Important to remember:
- It is strictly forbidden to leave the animal in the heat in a confined space
- Physical activity in hot weather, even on the street, should be dosed, and in a room without ventilation, it should be minimized.
Heat exhaustion symptoms:
As mentioned above, heat fatigue is the “light version”:
- severe shortness of breath.
Symptoms of heatstroke in a dog:
- massive hypovolemic shock (condition – a cloth at death)
- ataxia (lack of coordination)
- cortical blindness (blindness resulting from poor circulation in the brain)
- vomiting and bloody diarrhea
- hemorrhages on the skin and mucous membranes
Treating heatstroke in a dog
If you experience the above symptoms, it is important to immediately contact your veterinarian. It is advisable to leave the animal in the hospital for observation. Time “H” with heatstroke – 48 hours. This means that animals usually die from heatstroke within two days.

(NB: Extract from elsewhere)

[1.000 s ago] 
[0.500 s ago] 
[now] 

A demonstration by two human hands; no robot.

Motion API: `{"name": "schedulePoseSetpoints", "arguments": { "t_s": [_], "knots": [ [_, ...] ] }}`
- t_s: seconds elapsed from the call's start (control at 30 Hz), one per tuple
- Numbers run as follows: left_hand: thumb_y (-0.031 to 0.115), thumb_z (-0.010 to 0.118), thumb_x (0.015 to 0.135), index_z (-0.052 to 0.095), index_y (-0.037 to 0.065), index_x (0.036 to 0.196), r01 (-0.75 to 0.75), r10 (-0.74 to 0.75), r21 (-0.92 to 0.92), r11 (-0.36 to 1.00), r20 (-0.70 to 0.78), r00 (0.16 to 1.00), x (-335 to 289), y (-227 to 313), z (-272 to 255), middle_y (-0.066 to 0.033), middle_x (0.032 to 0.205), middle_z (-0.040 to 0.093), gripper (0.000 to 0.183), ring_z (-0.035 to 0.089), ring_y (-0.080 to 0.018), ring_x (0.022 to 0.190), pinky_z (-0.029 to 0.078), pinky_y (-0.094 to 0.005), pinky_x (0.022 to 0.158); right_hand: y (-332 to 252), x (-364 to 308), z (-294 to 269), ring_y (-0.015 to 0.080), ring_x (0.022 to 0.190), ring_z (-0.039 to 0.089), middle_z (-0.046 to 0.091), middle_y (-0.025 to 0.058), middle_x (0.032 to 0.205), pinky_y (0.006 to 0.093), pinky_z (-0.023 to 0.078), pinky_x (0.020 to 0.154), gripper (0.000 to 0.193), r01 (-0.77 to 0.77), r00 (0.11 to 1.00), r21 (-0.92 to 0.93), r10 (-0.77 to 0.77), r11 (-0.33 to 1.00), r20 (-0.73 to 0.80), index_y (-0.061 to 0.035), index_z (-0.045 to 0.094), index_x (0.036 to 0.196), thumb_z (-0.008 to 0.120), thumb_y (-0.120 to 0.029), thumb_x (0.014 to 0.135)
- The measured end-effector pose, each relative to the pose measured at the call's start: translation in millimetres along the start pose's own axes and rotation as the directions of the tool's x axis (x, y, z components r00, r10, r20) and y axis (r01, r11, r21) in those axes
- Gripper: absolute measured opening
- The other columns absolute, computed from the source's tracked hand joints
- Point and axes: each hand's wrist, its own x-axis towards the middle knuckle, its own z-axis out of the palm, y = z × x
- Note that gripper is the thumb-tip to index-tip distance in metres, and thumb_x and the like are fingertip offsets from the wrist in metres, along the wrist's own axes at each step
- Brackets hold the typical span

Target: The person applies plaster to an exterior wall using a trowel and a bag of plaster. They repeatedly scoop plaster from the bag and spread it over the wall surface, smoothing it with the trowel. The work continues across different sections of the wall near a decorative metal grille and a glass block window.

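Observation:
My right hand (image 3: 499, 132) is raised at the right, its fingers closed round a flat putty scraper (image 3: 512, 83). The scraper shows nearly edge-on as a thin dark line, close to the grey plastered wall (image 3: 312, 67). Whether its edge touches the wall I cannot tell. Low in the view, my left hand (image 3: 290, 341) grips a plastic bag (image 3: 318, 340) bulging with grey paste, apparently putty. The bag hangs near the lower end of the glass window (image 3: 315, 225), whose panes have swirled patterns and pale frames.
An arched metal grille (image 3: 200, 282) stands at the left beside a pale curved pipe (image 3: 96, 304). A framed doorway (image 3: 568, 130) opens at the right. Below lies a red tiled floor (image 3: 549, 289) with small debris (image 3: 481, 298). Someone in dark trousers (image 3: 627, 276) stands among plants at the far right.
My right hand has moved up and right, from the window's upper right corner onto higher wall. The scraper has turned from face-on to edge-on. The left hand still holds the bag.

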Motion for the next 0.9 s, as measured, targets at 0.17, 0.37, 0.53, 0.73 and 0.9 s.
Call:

If, for some reason, the clinic cannot be reached quickly …
First aid for heatstroke in a dog:
- move the animal to the shadow
- provide fresh air
- cool: moisten wool and leather with cool water; blowing with a fan; ice packs – on the area of large vessels (neck, groin, armpit); wetting the paw pads with alcohol or vodka.
- cool the animal with ice water – reflexively narrowed vessels will complicate further cooling
- cold water/ice baths – due to the rapid narrowing of peripheral vessels, warm blood will go directly to vital organs, which is contrary to the main goal
- cold water enemas – will make monitoring difficult.
Be sure to measure the temperature! We cool to a rectral temperature of 39.4-40 degrees C, then only monitoring. Because when cooling to normal values (38-39 degrees C), a phenomenon called rebound hypothermia begins, i.e. the temperature will continue to fall uncontrollably and you will have to start the reverse process, that is, heat.
In the first 12-24 hours, the temperature is measured hourly – until the thermometer three times in a row shows normal and at the same time the same indicators. Next – a thermometer in the ass every 4 hours.
First aid provided does not cancel a visit to the doctor!
Heatstroke/heat exhaustion effects:
- multiple organ failure
- renal failure.
What to do to prevent heat stroke in a dog:
- If it’s hot outside and your dog is very active, take plenty of water with you for a walk and control your pet’s well-being.
- All active rest, in which your animal keeps you company – bicycle, running, roller skates, etc. – transfer to a cooler time of the day. This also applies to training with a dog handler.
- Regularly ventilate the room where the animal is, do not allow active games where there is no ventilation and it is too hot.
- I don’t think I need to tell you that it is absolutely forbidden to leave an animal in a closed car?
- Owners of brachycephalic breeds (bulldogs, Pekingese, pugs, etc.) are strongly advised to talk to their doctor about “why brachycephalic syndrome is dangerous.”